George Bennie’s Railplane



I want to live in a world where a system of Bennie Railplanes has been in existence for eighty years.

     Posted By: Paul - Mon Jun 29, 2015
     Category: Eccentrics | Inventions | Air Travel and Airlines | Trains and Other Vehicles on Rails | 1930s





Comments
An solution in search of a problem.
Posted by KDP on 06/29/15 at 04:11 PM
Hm, it'd be more efficient to apply the drive power to the wheels than use a propeller.
Also, if you put all the wheels under the carriage, you could lay the rails side by side, and eliminate all the supporting superstructure above the carriage.
WHOA! I just invented the train! 😊
Posted by Captain DaFt on 06/29/15 at 11:57 PM
Here is a more recent (2008) version, using discarded airplane fuselages as train cars hanging from a monorail: http://masstramamerica.blogspot.com/
Posted by Joshua Zev Levin, Ph.D. on 06/30/15 at 12:01 AM
@Captain DaFt -- I hate to disagree (no, wait! I love to disagree because, at heart, I'm a disagreeable person! But anyway . . . ), for a system such as this, driving the wheels would not be nearly as efficient. You'd need a cumbersome transmission to moderate power for starting/stopping. An engine and transmission to take it from standing to 120 mph would be huge and waste a lot of power (gasoline engines of the time produced a tiny fraction of the power they do today and were horribly inefficient).

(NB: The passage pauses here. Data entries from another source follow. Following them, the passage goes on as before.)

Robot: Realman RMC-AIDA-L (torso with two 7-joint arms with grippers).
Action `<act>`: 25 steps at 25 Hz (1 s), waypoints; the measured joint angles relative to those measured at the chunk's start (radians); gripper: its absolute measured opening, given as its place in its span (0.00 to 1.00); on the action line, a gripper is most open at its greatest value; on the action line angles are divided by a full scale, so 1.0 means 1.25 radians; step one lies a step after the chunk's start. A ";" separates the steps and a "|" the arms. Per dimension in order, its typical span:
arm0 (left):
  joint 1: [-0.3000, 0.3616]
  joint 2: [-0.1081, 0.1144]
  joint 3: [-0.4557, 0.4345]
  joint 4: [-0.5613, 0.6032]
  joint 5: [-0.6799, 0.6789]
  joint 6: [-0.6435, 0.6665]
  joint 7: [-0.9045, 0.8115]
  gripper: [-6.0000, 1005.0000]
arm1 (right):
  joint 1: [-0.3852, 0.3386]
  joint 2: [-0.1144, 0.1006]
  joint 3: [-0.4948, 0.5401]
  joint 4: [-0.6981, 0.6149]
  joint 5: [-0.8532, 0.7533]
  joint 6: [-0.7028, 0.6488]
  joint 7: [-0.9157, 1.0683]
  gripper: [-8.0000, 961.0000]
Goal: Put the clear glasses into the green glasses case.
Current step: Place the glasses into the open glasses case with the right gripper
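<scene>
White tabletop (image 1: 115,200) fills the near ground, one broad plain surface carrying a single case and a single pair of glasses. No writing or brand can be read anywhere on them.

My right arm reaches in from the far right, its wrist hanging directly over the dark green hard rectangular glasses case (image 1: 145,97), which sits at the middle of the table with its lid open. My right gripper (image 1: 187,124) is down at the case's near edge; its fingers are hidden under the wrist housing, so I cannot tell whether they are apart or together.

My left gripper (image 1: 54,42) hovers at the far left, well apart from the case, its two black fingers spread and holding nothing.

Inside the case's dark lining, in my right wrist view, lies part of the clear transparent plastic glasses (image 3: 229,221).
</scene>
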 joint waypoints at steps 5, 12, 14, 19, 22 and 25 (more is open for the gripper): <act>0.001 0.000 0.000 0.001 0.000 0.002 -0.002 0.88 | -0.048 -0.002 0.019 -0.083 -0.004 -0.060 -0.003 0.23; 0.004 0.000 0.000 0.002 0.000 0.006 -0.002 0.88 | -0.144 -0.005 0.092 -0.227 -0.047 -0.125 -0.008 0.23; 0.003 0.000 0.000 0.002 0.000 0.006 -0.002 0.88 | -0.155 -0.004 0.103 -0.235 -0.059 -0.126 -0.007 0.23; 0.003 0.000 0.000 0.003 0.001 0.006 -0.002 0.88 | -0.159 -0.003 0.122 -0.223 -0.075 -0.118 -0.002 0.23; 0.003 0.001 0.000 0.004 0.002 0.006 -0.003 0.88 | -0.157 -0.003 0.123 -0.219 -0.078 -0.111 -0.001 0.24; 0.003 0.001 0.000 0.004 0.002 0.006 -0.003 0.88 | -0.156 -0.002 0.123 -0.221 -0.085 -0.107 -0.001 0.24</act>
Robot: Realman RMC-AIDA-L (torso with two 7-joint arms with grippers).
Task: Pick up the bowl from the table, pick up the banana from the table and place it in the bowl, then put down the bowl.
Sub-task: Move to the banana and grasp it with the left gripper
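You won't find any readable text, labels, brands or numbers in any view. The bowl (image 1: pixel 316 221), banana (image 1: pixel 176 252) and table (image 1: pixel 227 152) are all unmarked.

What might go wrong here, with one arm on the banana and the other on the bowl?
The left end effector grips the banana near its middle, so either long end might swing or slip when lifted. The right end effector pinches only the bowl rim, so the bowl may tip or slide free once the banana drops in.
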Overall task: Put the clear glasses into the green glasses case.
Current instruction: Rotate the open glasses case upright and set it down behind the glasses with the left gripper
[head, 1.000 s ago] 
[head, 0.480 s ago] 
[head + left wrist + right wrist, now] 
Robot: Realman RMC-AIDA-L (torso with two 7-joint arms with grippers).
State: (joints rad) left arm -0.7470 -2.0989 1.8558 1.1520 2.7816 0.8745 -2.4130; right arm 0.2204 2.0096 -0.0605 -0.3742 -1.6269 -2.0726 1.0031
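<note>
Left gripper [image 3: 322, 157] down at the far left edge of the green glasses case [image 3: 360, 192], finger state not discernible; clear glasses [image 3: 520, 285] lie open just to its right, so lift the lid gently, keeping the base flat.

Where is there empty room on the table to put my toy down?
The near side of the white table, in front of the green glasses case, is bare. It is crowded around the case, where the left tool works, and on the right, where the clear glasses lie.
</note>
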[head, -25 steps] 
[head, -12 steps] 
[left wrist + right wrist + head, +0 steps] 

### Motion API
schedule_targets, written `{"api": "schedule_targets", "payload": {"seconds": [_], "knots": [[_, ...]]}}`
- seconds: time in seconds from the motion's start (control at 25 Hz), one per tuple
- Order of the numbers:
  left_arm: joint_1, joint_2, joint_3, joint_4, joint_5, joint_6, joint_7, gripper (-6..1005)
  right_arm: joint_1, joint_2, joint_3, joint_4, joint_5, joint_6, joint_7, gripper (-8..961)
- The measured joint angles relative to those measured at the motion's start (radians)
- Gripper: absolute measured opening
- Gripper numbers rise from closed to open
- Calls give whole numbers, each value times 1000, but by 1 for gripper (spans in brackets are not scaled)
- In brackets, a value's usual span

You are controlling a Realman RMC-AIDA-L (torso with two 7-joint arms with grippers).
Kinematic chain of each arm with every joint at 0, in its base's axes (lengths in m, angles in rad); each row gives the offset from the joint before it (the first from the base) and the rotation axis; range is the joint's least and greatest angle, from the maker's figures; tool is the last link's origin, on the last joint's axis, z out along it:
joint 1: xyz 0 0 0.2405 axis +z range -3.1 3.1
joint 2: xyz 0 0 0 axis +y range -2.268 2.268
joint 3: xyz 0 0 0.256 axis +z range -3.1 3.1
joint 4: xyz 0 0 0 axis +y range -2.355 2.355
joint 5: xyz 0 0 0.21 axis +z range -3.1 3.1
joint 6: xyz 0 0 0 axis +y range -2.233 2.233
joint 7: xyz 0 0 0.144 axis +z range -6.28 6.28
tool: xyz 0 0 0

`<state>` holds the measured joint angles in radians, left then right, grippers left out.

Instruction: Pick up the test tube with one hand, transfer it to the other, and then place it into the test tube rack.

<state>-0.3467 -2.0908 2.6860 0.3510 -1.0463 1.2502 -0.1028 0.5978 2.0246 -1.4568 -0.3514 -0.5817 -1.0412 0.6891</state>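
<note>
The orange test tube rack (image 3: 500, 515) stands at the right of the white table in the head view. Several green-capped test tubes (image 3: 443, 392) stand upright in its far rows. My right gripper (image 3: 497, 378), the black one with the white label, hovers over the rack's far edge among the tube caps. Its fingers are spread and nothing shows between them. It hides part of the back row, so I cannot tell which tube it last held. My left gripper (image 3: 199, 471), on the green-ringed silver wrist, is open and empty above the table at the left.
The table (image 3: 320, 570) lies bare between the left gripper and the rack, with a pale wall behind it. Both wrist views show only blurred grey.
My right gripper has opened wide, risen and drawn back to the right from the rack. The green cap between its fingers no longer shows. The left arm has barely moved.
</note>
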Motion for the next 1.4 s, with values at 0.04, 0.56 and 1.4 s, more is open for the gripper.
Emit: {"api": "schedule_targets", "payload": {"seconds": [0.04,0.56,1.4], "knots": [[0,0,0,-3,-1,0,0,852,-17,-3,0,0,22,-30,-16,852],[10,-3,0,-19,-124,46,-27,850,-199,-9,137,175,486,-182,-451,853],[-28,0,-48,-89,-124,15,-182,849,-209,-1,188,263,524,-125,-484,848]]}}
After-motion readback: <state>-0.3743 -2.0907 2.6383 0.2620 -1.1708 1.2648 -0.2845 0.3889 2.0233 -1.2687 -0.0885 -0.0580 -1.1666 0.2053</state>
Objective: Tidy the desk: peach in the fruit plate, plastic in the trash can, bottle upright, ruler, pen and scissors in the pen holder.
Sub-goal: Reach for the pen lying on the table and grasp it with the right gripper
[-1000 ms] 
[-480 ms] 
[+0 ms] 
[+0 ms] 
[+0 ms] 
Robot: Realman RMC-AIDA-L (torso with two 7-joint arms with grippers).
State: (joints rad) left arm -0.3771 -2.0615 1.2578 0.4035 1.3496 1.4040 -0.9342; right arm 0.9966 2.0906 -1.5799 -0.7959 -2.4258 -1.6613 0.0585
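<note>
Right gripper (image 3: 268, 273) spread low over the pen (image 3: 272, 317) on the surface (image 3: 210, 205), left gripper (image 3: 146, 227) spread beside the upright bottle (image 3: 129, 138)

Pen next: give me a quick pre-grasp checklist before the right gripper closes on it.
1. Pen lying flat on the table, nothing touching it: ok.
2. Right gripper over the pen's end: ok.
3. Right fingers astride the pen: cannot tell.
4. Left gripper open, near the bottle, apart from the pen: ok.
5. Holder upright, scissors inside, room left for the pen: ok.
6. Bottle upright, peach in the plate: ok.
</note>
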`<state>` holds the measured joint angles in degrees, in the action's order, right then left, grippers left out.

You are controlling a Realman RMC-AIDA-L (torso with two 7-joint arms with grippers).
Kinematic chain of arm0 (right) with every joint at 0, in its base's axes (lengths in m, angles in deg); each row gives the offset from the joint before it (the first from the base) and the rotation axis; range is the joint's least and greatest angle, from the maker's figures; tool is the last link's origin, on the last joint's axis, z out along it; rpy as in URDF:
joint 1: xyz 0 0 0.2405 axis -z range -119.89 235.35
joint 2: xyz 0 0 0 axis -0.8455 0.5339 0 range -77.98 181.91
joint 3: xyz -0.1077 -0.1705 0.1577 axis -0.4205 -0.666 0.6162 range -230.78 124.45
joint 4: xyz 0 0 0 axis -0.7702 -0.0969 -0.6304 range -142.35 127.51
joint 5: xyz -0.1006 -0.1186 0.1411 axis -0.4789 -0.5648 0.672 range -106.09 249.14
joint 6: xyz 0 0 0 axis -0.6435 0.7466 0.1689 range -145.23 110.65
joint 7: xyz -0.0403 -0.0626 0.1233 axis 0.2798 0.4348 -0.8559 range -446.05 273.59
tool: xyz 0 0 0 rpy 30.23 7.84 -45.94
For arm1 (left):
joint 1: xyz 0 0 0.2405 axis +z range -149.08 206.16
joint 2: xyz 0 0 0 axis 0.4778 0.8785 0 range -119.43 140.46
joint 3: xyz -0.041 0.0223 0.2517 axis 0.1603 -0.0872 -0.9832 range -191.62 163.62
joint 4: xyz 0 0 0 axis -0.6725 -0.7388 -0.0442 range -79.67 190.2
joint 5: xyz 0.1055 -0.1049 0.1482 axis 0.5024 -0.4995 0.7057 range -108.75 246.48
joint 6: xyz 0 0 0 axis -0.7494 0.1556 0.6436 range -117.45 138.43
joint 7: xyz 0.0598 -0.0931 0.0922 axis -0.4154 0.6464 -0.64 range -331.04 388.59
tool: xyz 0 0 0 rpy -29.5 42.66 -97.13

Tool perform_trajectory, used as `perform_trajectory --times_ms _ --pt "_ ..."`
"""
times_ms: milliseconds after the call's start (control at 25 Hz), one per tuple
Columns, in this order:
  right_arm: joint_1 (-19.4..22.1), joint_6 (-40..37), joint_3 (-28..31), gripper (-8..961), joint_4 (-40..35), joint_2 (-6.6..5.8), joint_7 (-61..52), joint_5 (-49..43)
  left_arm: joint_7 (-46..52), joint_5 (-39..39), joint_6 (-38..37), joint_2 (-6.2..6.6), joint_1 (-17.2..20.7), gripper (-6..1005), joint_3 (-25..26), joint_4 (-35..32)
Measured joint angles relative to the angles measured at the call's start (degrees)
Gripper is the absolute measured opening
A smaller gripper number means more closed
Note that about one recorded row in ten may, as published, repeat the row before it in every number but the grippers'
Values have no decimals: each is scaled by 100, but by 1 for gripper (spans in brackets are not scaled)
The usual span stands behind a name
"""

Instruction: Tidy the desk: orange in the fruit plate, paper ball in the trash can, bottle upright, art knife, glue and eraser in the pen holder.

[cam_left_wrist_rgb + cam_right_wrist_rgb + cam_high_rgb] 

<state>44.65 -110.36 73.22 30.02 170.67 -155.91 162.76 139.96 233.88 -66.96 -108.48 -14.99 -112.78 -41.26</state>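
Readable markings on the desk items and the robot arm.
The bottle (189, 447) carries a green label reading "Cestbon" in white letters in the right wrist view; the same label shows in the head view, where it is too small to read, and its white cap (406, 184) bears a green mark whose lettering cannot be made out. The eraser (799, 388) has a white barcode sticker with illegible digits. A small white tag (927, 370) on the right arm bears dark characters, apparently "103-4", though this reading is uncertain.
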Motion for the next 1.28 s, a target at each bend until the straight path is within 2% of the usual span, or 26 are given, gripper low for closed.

At full speed, it'd have little traction. You'd have to specifically design the body to induce drag if you didn't want every little gust of wind to lift it, reducing the wheels' contact with the track. Purposely inducing drag is the opposite of efficiency.

Even today, speeds of 120 mph are difficult to achieve on normal train tracks because of considerations inherent in wheels on steel. Propellers bypass 96% of those problems.

If I had a time machine, I'd definitely go back and give him what he needs to establish a line!